> What you will do:
Repeat the listing below in full and exactly, but without its pictures.

•••••

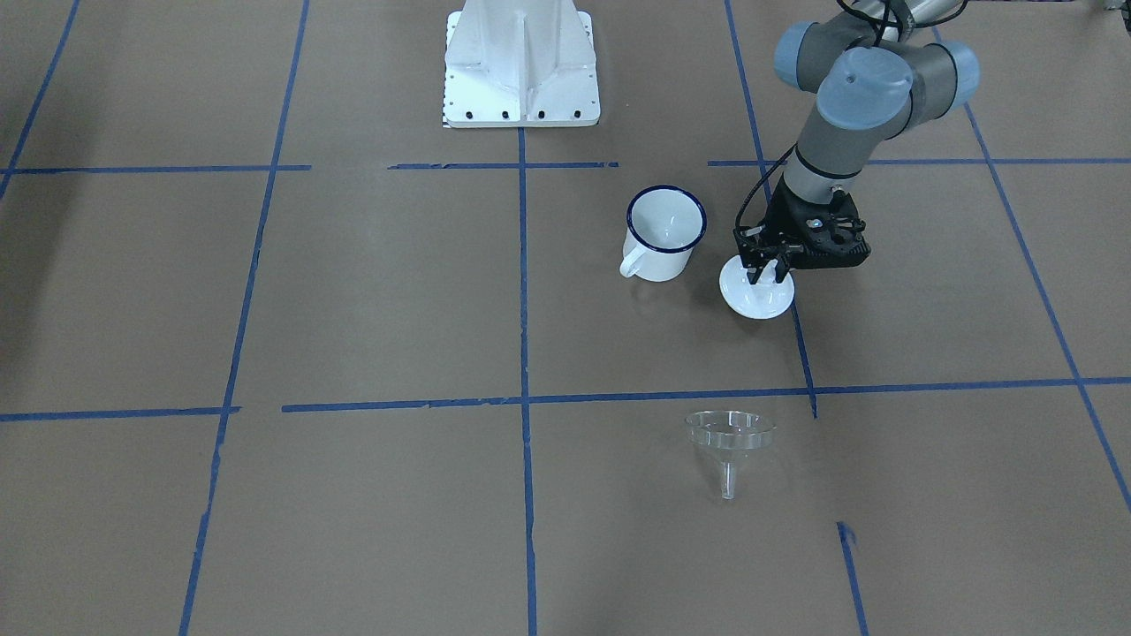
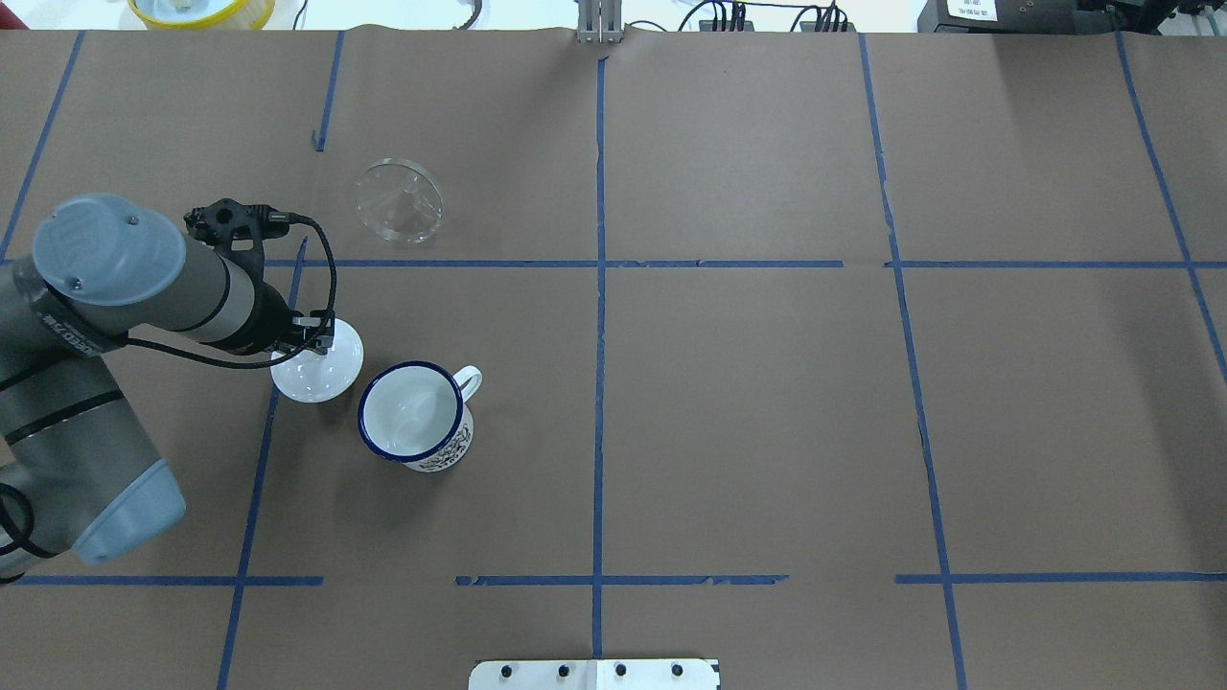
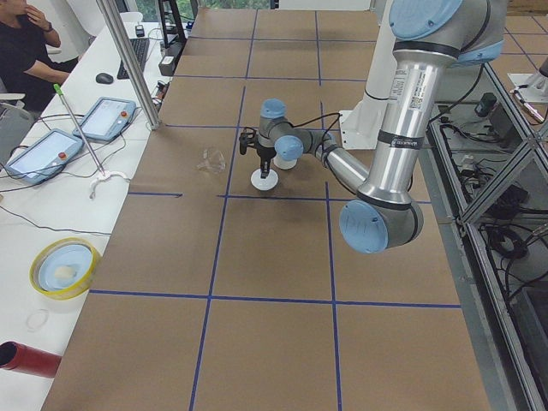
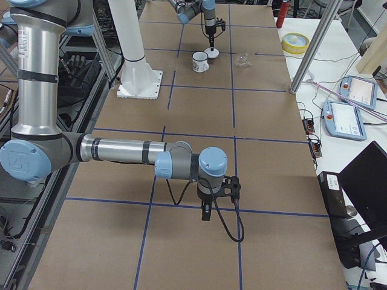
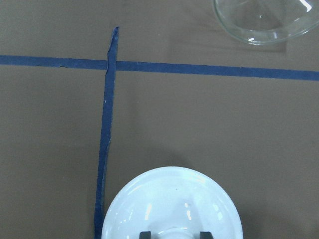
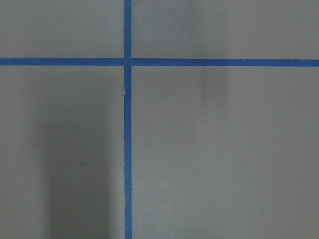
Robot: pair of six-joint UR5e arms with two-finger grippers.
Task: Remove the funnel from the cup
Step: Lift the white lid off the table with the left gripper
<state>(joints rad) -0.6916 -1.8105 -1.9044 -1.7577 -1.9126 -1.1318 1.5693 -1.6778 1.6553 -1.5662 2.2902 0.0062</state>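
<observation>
The clear funnel (image 1: 730, 442) lies on its side on the brown table, apart from the cup; it also shows in the overhead view (image 2: 399, 199) and at the top of the left wrist view (image 5: 269, 20). The white cup (image 1: 664, 231) with a dark blue rim stands upright and empty (image 2: 414, 414). My left gripper (image 1: 765, 272) is beside the cup, shut on the knob of a white round lid (image 1: 756, 291), low at the table. My right gripper (image 4: 205, 214) hangs far away over bare table; I cannot tell whether it is open or shut.
The white robot base (image 1: 521, 66) stands at the table's robot-side edge. Blue tape lines (image 2: 599, 264) cross the brown table. An operator, tablets and a yellow bowl (image 3: 62, 265) are on a side bench past the table's far edge.
</observation>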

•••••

> Response for this exercise:
Robot: pair of six-joint UR5e arms with two-finger grippers.
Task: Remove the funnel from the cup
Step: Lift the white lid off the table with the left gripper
<state>(joints rad) -0.6916 -1.8105 -1.9044 -1.7577 -1.9126 -1.1318 1.5693 -1.6778 1.6553 -1.5662 2.2902 0.0062</state>
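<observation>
The clear funnel (image 1: 730, 442) lies on its side on the brown table, apart from the cup; it also shows in the overhead view (image 2: 399, 199) and at the top of the left wrist view (image 5: 269, 20). The white cup (image 1: 664, 231) with a dark blue rim stands upright and empty (image 2: 414, 414). My left gripper (image 1: 765, 272) is beside the cup, shut on the knob of a white round lid (image 1: 756, 291), low at the table. My right gripper (image 4: 205, 214) hangs far away over bare table; I cannot tell whether it is open or shut.
The white robot base (image 1: 521, 66) stands at the table's robot-side edge. Blue tape lines (image 2: 599, 264) cross the brown table. An operator, tablets and a yellow bowl (image 3: 62, 265) are on a side bench past the table's far edge.
</observation>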

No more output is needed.